-- DIRECTIONS FOR THIS TASK --
Would you please copy the part of the material below that opens with the line containing "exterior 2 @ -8" and closes with the line containing "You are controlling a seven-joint"? Copy it exactly, and only it.

-- EXTRACTED ENTRIES --
----------

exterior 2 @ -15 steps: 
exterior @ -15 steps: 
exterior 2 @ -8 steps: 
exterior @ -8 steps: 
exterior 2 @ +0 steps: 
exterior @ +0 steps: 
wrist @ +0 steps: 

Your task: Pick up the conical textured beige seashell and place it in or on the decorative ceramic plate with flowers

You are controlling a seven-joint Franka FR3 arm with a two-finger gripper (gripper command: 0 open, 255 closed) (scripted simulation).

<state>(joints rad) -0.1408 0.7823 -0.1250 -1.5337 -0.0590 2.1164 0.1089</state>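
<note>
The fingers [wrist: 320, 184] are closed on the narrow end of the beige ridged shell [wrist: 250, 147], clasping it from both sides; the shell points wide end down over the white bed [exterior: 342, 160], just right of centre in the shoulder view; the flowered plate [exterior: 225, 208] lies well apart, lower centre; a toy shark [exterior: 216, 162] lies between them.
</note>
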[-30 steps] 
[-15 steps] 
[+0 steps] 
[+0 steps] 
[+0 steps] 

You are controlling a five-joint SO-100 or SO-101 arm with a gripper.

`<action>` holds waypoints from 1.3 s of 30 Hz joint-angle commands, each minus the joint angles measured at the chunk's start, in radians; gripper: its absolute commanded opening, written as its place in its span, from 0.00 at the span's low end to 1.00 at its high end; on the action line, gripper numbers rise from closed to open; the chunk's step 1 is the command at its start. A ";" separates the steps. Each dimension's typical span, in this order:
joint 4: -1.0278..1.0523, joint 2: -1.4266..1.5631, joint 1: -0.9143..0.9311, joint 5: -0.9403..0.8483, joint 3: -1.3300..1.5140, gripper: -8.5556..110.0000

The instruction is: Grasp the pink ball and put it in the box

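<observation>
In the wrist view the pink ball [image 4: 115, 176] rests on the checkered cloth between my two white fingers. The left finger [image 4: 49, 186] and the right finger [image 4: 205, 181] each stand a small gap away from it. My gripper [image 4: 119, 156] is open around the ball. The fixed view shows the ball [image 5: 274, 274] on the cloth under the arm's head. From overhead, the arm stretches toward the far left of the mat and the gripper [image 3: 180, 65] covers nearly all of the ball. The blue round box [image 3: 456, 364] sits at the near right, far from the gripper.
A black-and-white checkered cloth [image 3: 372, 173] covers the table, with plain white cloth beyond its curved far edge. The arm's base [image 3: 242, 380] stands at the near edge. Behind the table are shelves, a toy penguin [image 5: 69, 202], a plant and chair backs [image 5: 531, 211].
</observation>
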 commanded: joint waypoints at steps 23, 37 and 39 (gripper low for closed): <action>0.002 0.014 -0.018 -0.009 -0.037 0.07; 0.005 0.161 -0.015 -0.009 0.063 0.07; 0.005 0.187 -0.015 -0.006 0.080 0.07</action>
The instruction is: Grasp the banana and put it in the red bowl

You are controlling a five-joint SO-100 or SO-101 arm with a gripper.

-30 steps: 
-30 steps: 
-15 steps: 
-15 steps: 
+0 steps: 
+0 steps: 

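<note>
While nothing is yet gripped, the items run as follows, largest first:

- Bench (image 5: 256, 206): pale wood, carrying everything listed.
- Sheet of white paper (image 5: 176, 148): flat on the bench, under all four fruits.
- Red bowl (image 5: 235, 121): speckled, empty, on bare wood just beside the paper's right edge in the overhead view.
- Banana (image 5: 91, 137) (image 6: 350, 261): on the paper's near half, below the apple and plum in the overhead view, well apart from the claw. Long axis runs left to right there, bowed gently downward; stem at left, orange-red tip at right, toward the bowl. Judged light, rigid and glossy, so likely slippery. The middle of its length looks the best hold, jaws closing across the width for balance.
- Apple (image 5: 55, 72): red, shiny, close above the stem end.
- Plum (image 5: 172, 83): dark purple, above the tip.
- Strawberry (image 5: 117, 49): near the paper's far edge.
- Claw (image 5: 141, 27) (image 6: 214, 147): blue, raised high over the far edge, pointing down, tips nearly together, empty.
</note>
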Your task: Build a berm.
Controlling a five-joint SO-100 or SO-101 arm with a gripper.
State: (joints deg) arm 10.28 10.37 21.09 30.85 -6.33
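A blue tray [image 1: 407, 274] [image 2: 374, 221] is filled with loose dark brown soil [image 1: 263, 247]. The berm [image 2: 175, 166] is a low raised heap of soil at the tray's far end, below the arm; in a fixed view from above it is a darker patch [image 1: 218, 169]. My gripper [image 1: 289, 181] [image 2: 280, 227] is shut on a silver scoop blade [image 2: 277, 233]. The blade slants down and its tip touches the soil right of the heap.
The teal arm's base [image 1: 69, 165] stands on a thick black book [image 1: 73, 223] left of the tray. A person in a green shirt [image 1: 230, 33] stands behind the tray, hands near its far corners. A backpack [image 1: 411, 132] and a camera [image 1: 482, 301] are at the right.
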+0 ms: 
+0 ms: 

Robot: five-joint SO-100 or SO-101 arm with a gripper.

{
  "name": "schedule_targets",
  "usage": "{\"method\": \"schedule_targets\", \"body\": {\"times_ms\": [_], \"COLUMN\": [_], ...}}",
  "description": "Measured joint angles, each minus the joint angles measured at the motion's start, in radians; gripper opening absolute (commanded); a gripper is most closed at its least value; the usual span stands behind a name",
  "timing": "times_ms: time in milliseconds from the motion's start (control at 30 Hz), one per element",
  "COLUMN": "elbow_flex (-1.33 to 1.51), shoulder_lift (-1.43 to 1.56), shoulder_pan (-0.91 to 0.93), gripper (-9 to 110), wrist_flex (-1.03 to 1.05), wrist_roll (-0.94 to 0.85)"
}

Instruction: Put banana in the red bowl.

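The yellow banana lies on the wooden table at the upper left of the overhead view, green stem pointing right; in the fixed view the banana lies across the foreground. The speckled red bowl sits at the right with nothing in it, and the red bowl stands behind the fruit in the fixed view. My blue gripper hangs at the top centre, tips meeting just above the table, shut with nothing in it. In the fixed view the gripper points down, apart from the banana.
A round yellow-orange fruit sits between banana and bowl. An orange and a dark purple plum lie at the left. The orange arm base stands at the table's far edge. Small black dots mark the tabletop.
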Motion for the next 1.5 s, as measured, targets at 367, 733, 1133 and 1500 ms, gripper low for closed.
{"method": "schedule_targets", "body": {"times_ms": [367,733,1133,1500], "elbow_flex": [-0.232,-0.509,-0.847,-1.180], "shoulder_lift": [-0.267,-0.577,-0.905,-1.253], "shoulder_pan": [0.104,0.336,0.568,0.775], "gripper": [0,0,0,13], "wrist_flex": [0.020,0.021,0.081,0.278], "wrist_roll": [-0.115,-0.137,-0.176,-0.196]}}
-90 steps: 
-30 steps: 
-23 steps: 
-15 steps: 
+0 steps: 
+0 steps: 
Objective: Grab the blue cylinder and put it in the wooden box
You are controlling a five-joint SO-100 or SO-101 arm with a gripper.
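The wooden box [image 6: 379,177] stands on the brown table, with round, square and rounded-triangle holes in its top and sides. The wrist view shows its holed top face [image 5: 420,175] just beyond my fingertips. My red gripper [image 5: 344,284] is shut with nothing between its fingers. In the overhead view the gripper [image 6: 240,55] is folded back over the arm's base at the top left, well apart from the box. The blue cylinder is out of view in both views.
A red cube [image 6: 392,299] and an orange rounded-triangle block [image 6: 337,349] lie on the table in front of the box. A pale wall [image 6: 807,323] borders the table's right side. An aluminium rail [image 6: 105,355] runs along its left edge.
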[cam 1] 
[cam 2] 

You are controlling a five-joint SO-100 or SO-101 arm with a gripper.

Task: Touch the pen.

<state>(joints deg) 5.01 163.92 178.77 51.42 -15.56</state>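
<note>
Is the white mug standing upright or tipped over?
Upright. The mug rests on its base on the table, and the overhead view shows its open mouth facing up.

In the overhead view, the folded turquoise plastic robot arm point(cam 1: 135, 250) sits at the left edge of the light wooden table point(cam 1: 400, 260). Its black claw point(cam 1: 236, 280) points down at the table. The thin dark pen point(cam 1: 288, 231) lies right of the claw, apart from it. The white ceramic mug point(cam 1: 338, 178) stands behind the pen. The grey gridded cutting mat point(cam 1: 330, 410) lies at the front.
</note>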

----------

-- TASK ANSWER --
exterior 2 @ -8 steps: 
exterior @ -8 steps: 
exterior 2 @ +0 steps: 
exterior @ +0 steps: 
wrist @ +0 steps: 

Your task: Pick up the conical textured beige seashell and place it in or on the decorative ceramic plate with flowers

You are controlling a seven-joint Franka FR3 arm with a two-finger gripper (gripper command: 0 open, 255 closed) (scripted simulation).

With that, the answer is complete.